The Fund has also examined the effect of the labor market policies it promotes and their contribution to the decline in the share of income captured by labour.

Yet, while its research department tackled questions on how to pursue both growth and inclusion, the Fund’s loan programs have not incorporated these concerns.

In the aftermath of the financial crisis in 2008, the IMF re-emerged as a major player on the global scene. The IMF stopped using the name SAP, but the structure of IMF loan conditions and the policy demands remained very similar, with the failure of previous programs all but forgotten.

To make matters worse, the IMF continues a trend of underestimating the depth of recessions caused by the austerity policies it promotes, which prolongs economic crises and increases debt burdens as economies shrink.

The IMF’s latest loan agreement with Ecuador has the typical features of a structural adjustment program. It demands massive cuts in government spending, which directly target public sector employees, along with a series of neoliberal institutional reforms.

The program continues to impose failed policies that are shown by the IMF’s own research department to increase inequality and have high social costs.

To go along with the IMF’s new image, the program does include a floor on social spending, along with a modest increase in spending on social assistance for the first year. However, the spending floor, which establishes a minimum amount of the budget to be allocated towards social assistance programs is set at a low level, which is unlikely to keep up with the increased needs that will arise from Ecuador’s recession.

The case of Argentina, which entered an agreement with the IMF in the summer of 2018, has already shown the inadequacy of social spending floors. As the economic crisis has continued to worsen throughout the program, poverty in Argentina has skyrocketed, increasing from 25.7 percent in mid-2017, to 32 percent by the end of 2018, a staggering 6.3 percentage points.
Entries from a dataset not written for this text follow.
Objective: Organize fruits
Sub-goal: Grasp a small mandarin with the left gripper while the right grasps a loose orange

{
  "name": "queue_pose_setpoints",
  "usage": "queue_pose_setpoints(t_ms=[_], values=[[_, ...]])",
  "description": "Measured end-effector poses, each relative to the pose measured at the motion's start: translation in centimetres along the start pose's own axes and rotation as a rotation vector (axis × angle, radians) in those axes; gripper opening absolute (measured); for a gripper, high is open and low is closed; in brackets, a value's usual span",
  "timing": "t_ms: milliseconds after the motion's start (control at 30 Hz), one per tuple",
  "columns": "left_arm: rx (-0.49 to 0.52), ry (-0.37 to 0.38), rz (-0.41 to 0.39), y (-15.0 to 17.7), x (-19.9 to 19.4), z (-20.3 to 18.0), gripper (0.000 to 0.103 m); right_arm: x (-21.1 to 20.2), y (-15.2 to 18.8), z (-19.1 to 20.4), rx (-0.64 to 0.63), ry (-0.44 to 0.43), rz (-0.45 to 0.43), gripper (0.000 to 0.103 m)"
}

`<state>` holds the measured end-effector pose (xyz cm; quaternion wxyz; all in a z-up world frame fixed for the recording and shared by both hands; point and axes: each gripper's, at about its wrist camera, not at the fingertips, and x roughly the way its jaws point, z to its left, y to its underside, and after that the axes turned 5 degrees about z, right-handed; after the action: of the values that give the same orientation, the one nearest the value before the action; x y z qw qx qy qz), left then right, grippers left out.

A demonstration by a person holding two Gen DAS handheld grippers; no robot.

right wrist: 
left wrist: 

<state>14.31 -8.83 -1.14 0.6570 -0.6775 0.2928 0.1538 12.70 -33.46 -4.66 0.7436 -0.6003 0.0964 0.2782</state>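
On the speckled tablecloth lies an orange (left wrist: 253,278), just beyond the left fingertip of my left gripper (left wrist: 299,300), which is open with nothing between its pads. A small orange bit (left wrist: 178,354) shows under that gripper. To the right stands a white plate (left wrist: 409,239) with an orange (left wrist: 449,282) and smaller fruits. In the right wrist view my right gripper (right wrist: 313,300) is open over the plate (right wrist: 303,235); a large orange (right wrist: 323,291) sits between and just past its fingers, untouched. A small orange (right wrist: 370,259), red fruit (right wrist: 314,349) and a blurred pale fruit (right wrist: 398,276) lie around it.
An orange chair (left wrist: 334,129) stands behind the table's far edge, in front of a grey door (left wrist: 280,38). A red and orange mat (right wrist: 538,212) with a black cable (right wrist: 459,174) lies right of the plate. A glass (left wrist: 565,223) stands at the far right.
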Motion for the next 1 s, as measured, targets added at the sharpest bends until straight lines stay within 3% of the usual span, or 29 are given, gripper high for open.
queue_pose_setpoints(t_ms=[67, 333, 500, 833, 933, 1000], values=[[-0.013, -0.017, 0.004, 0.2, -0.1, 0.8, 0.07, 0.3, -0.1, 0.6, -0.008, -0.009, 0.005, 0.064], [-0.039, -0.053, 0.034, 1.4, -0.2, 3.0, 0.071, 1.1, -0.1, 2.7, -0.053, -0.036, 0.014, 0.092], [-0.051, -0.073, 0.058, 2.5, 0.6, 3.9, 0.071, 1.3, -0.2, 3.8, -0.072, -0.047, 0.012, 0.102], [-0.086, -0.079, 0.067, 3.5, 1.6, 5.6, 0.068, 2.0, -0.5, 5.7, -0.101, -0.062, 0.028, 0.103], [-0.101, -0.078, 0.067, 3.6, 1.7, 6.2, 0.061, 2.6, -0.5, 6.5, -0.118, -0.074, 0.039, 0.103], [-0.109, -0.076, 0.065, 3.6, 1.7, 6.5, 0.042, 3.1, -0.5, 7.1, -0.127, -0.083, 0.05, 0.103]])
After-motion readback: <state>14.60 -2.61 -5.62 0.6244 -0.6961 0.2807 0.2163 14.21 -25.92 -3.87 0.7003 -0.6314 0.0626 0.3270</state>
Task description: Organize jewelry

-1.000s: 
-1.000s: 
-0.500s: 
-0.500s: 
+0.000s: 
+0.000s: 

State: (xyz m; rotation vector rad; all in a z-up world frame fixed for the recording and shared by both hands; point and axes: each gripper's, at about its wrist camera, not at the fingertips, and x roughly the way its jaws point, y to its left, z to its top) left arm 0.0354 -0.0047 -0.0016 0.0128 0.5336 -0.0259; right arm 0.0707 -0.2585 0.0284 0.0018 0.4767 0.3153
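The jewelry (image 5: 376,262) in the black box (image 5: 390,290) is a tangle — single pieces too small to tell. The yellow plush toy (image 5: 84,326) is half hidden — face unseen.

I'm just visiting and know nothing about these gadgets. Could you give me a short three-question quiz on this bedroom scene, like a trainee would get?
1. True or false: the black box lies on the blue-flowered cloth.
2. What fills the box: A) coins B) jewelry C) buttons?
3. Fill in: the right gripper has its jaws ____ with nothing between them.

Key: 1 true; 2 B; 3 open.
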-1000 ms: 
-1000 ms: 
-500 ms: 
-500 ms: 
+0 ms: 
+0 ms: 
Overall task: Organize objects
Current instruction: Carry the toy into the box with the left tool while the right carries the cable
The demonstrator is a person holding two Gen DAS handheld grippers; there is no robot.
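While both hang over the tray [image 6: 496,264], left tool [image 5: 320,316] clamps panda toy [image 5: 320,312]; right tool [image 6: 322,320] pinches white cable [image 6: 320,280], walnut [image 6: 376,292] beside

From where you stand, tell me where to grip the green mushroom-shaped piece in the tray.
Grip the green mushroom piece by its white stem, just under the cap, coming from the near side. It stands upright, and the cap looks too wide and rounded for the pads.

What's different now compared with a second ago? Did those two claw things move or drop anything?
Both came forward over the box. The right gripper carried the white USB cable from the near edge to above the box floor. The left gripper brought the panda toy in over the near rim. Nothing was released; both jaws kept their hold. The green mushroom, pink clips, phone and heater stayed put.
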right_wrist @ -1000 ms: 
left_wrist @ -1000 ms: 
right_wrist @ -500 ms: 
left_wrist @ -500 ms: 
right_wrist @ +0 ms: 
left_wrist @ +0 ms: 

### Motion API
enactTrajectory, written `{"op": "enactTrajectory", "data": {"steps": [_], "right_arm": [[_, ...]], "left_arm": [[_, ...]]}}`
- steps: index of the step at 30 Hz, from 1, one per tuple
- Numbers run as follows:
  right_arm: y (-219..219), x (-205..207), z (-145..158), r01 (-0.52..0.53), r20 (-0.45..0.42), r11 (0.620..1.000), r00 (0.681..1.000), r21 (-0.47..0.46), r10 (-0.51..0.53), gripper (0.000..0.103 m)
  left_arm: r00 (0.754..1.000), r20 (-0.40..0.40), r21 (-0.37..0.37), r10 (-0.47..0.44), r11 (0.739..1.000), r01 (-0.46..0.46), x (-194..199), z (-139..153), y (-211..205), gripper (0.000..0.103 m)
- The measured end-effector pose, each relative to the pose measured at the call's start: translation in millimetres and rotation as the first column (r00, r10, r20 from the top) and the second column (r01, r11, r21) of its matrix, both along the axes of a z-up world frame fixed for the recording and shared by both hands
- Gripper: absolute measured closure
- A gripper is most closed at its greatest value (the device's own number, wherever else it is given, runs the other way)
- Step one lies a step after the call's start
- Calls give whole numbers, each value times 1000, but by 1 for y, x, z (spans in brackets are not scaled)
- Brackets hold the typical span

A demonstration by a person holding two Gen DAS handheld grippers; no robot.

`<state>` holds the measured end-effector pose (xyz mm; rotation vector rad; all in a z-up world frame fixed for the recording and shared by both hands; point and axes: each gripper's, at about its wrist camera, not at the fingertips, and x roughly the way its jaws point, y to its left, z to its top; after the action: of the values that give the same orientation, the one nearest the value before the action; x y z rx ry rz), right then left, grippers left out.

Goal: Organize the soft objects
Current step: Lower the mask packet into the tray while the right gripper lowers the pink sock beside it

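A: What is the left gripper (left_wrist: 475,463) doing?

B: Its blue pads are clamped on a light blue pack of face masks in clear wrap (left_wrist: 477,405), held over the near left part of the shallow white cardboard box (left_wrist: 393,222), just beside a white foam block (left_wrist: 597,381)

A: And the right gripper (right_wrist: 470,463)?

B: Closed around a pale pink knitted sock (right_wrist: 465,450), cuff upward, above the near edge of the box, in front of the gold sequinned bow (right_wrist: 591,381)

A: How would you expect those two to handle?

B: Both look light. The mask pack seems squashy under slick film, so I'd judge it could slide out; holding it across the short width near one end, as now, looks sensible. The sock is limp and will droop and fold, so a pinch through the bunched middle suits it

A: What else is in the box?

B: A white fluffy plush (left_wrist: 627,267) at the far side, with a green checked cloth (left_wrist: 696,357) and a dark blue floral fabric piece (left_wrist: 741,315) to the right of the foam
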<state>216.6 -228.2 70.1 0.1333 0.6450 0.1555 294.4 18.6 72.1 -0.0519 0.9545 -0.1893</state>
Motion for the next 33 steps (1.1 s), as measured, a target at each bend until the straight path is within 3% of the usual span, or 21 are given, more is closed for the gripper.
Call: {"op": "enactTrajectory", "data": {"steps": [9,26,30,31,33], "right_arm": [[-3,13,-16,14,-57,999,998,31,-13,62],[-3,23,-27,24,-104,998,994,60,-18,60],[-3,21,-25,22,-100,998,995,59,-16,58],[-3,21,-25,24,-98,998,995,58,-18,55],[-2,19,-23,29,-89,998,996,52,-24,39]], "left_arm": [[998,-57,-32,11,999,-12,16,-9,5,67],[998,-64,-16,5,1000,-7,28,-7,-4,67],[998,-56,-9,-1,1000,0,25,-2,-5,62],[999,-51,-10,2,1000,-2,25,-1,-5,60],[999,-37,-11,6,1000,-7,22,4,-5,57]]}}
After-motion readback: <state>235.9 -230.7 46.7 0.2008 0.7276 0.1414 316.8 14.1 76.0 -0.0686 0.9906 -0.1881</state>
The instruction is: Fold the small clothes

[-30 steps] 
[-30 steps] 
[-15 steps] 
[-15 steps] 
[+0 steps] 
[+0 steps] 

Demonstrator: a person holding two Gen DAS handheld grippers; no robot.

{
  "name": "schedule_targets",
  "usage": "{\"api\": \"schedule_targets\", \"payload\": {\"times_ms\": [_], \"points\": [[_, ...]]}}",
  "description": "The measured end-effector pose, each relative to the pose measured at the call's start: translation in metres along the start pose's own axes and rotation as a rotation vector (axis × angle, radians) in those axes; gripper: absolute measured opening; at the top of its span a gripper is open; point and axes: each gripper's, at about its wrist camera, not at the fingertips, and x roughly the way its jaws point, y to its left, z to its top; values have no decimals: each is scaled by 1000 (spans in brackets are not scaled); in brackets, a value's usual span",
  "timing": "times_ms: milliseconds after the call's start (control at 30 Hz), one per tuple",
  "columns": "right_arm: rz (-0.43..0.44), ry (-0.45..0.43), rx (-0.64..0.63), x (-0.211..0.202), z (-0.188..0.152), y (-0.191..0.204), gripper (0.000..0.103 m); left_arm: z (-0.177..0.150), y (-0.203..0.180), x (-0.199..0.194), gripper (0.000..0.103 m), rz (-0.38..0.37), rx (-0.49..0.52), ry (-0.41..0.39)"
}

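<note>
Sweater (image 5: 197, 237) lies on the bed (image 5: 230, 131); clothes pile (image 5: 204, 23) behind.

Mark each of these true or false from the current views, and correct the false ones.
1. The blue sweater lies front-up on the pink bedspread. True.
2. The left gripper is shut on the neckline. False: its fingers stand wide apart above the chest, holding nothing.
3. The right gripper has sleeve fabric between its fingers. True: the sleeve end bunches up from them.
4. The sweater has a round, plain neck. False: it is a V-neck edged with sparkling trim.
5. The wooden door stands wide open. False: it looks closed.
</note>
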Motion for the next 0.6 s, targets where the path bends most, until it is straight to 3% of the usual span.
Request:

Argentina also serves as an example of the failure of IMF austerity programs, where growth projections had to be adjusted downwards by over 3 percent for a single year only 3 months after the initial agreement was signed

An in-depth study of all IMF loans approved in 2016 and 2017 has shown that 23 out of a total of 26 programs imposed austerity measures. The number of conditions attached to loans also continues to increase. Furthermore, the study has shown the inadequacy of social spending floors, which do not provide enough funding, even for the provision of basic healthcare.

The IMF has changed its rhetoric on inequality and social inclusiveness, but its operations continue to impose the same harmful policies of the past. While some symbolic steps have been taken on how to operationalize research on inequality, they have yet to be incorporated into lending agreements.

If the IMF is truly concerned about growth that benefits ‘the many,’ it needs to stop promoting policies that have time and time again hurt working people.

 

This article originally appeared in Equal Times.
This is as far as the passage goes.